La fabrique de poupées

  • Titre : La fabrique de poupées
  • Auteure : Elizabeth MacNeal

La liberté est une chose précieuse… Londres, 1850. L’Exposition universelle va bientôt ouvrir ses portes dans le tout nouveau Crystal Palace, et les badauds se pressent déjà dans Hyde Park pour venir admirer cette merveille. Parmi eux, Iris, une modeste employée dans un magasin de poupées, à la beauté mâtinée de difformité, qui rêve de devenir artiste peintre. Et puis il y a Silas, un taxidermiste amateur de macabre et de curiosités, qui voudrait exposer ses œuvres dans ce gigantesque musée. Ces deux-là se croisent, et leurs destins en seront à jamais bouleversés. Iris accepte en effet bientôt de poser pour Louis Frost, un jeune peintre de l’école préraphaélite, exigeant en retour qu’il lui enseigne sa technique. Peu à peu, le champ des possibles s’élargit pour le modèle avide de liberté, qui découvre l’art et l’amour. Mais c’est compter sans Silas, qui rôde non loin de là, tapi dans l’ombre, et n’aura de cesse qu’il n’ait fait sienne celle qui occupe désormais ses pensées, jusqu’à l’obsession…

Mon avis :

Pendant les fêtes de Noël, j’ai irrémédiablement envie de lire un bon thriller. Je ne sais pas si c’est révélateur ou pas, mais cette année, j’ai jeté mon dévolu sur La fabrique de poupées (oui, j’ai du retard dans mes chroniques honte sur moi).

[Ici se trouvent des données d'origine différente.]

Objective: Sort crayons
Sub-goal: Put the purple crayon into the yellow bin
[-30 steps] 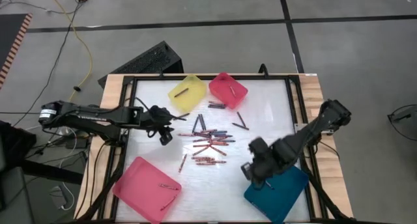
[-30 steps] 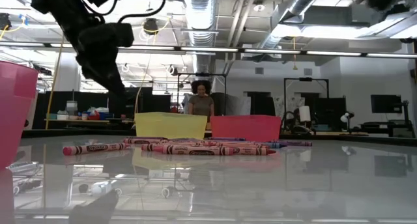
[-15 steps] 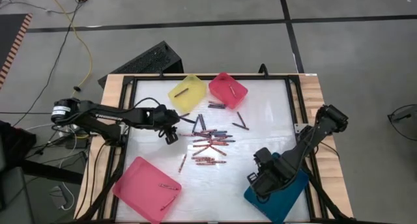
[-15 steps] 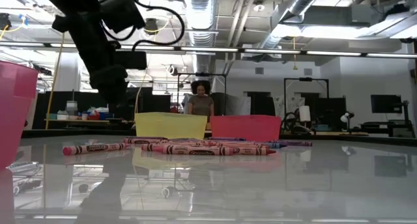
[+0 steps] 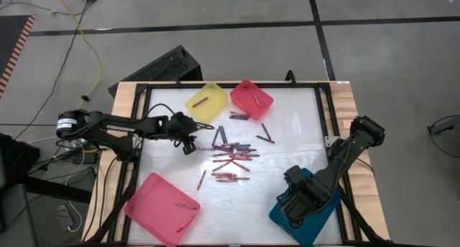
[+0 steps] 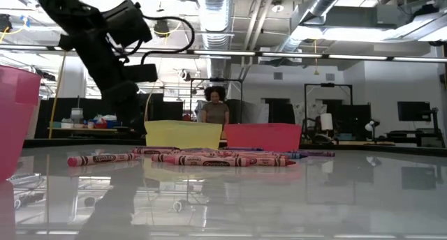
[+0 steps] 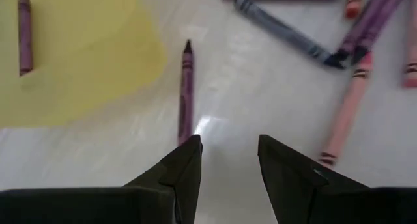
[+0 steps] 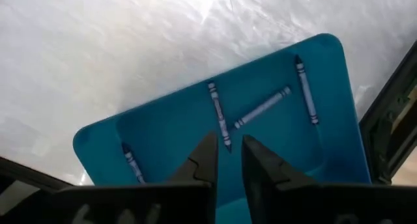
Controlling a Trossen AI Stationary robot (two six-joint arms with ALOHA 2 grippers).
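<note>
Several crayons (image 5: 230, 157) lie loose in the middle of the table, pink and dark ones mixed; the low view shows them in a row (image 6: 209, 158). My left gripper (image 5: 188, 143) stands open at the pile's left side, tilted down. In its wrist view a dark maroon crayon (image 7: 186, 94) lies just ahead of the left gripper (image 7: 228, 149), beside the yellow tray (image 7: 71, 61); nothing is between the fingers. My right gripper (image 5: 300, 202) points down over the teal tray (image 5: 320, 217), slightly open (image 8: 228, 152) and holding nothing. Several blue-grey crayons (image 8: 219, 123) lie in that tray.
The yellow tray (image 5: 205, 102) and a small pink tray (image 5: 251, 98) stand at the far edge, each with a crayon in it. A larger pink tray (image 5: 162, 207) sits at the near left. A black frame (image 5: 140, 132) rims the table. A person stands in the room behind (image 6: 215, 107).
My left gripper has moved down and toward the crayon pile, rolling a little as it went. My right gripper has moved toward the table's near right, from the teal tray's edge to a place over the tray.
</note>
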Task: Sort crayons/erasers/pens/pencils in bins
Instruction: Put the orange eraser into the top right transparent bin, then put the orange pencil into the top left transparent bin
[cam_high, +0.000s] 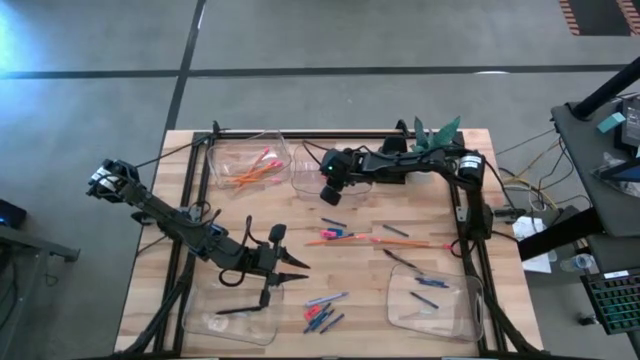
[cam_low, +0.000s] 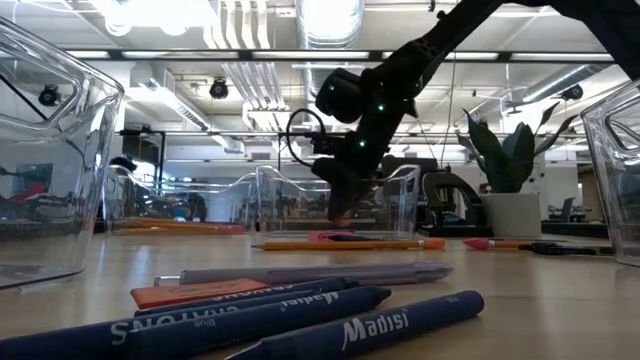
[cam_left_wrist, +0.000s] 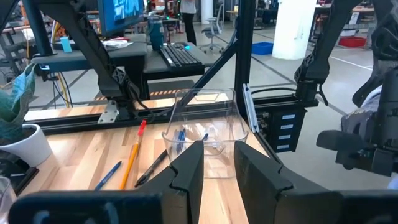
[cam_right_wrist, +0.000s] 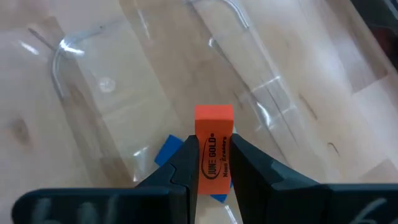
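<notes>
My right gripper (cam_right_wrist: 214, 146) is shut on an orange-red eraser (cam_right_wrist: 214, 134) over the clear far-middle bin (cam_high: 312, 172), where a blue eraser (cam_right_wrist: 168, 151) lies on the floor. My left gripper (cam_left_wrist: 217, 167) hovers open and level near the near-left bin (cam_high: 232, 312), nothing between its fingers. That bin holds a dark pen (cam_high: 235, 310). The far-left bin (cam_high: 250, 160) holds orange pencils. The near-right bin (cam_high: 435, 300) holds blue crayons. Pencils (cam_high: 345, 240), pens (cam_high: 400, 260), crayons (cam_high: 328, 299) and erasers (cam_high: 318, 316) lie loose on the table's middle. My right gripper pinches the eraser's two broad printed faces (cam_right_wrist: 214, 163) between its two fingers. The fingers slant down from above, along the block. The eraser's far end (cam_right_wrist: 214, 115) sticks out past the fingertips, lifted clear above the bin.
A potted plant (cam_high: 440, 132) stands at the table's far right corner. Black frame rails (cam_high: 470, 240) run along the table's left and right sides. In the low view, crayons (cam_low: 300, 310), an eraser (cam_low: 200, 293) and a pen (cam_low: 320, 272) lie near the front.
</notes>
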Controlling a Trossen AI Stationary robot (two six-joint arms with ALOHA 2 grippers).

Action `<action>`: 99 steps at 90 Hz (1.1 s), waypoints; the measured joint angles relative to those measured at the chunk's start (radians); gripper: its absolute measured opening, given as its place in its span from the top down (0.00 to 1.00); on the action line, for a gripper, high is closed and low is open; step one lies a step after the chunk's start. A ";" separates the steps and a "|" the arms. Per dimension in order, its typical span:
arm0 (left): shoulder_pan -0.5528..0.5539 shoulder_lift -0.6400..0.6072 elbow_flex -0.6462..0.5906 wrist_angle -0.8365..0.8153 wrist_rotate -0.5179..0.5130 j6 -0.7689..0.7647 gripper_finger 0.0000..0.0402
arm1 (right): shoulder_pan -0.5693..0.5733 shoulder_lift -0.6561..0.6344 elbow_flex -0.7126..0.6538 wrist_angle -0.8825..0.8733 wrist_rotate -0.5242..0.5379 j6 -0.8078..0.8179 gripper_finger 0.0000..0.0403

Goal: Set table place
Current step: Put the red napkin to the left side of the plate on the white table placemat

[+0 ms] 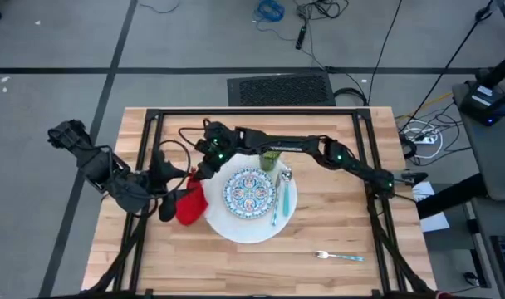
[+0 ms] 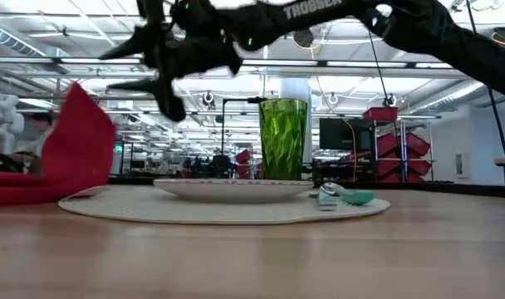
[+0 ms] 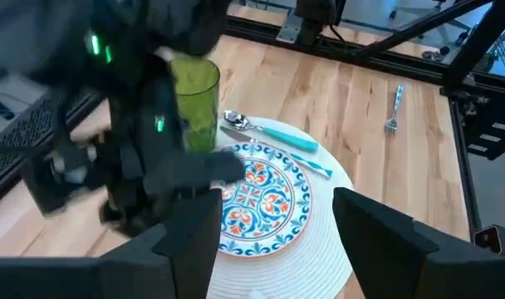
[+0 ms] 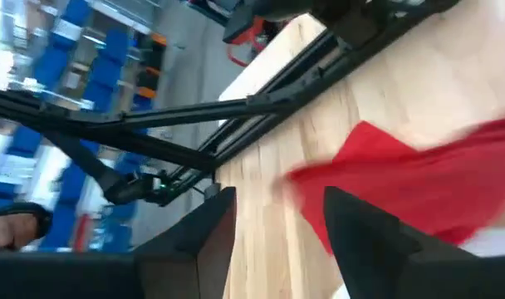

Pour ma peine, j’ai été servie ; le premier mot qui me vient à l’esprit au sujet de ce roman est : dérangeant. D’une part, parce que dès le début il y a un petit quelque chose de malsain dans les relations que les gens entretiennent eux. D’autre part, parce que nous sommes dans les bas fonds de l’Angleterre victorienne et ce n’est pas vraiment l’endroit où j’aurais envie d’être à cette époque.

Cette angoisse qui vous étreint dès le début du roman vous poursuit tout le long, car il y a un personnage qui prend de plus en plus d’importance et c’est celui là en particulier qui vous file la chair de poule. Un frisson qui ne vous quitte pas et qui s’ajoute à une palette d’émotions pas vraiment positives telles que chagrin et peur. En bref, un bon vieux thriller comme on les aime.

Cependant, l’héroïne est étonnement charismatique. C’est une battante et même dans les pires moments, j’ai apprécié sa volonté à toute épreuve. Et heureusement qu’elle en a, car les princes Charmant et la police n’étaient déjà pas infaillibles.

A vrai dire, je n’ai qu’un seul petit regret : j’aurais bien aimé un véritable épilogue avec tout ce que ce dernier aurait impliqué.